Instructions for the task -> Locate the line bearing "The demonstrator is" in the material below, then reproduce it and each following line up to and including the line bearing "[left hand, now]".

Data excerpts ->

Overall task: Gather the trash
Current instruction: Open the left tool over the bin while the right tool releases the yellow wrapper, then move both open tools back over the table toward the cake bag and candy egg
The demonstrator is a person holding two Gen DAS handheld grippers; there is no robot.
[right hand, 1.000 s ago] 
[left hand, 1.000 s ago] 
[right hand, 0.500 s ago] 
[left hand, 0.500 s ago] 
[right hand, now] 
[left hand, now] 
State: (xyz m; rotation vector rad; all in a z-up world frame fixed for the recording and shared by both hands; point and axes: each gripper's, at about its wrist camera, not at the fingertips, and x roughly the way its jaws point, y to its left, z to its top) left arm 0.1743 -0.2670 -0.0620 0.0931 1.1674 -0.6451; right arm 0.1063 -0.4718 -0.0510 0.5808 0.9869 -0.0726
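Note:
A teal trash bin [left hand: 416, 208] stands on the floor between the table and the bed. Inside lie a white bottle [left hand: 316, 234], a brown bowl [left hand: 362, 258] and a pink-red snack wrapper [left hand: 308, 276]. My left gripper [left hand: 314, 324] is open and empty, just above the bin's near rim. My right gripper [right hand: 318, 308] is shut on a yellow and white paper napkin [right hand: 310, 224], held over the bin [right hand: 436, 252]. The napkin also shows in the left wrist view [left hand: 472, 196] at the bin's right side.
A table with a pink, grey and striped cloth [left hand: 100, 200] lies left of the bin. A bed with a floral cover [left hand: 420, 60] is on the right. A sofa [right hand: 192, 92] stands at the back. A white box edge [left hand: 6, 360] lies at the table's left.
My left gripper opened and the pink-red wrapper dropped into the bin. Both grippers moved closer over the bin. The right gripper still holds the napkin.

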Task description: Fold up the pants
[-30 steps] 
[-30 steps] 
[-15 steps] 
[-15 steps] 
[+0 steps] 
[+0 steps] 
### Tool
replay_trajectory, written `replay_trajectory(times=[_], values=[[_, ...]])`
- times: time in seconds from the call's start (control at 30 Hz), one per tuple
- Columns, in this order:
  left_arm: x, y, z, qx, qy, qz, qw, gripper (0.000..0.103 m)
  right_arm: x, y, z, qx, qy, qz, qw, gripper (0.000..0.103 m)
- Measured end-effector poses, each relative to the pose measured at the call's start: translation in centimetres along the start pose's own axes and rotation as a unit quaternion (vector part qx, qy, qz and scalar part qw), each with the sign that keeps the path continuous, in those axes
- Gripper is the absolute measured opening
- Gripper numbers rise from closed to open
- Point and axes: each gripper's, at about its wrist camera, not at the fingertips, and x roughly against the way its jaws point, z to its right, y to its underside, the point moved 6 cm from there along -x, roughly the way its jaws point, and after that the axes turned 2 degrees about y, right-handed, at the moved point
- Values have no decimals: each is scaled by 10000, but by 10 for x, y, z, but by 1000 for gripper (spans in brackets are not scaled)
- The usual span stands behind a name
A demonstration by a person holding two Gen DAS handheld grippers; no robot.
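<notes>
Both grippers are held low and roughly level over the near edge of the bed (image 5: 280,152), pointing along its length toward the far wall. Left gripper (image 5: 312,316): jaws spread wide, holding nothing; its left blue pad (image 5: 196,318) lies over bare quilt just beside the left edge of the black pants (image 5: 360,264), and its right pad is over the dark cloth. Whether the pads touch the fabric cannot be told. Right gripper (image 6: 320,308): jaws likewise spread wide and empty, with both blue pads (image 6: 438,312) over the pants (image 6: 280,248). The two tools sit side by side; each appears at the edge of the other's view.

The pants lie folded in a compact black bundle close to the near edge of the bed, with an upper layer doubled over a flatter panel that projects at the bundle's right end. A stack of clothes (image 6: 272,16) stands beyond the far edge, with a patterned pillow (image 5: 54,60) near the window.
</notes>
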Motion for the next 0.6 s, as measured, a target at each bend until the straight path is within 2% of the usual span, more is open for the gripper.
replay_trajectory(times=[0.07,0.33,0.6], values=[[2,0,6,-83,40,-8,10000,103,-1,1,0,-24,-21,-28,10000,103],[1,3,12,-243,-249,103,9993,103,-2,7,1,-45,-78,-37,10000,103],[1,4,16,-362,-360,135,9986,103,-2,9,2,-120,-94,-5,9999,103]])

Task answer ->
The demonstrator is a person holding two Gen DAS handheld grippers; there is no robot.
[right hand, 1.000 s ago] 
[left hand, 1.000 s ago] 
[right hand, 0.500 s ago] 
[left hand, 0.500 s ago] 
[right hand, now] 
[left hand, now] 

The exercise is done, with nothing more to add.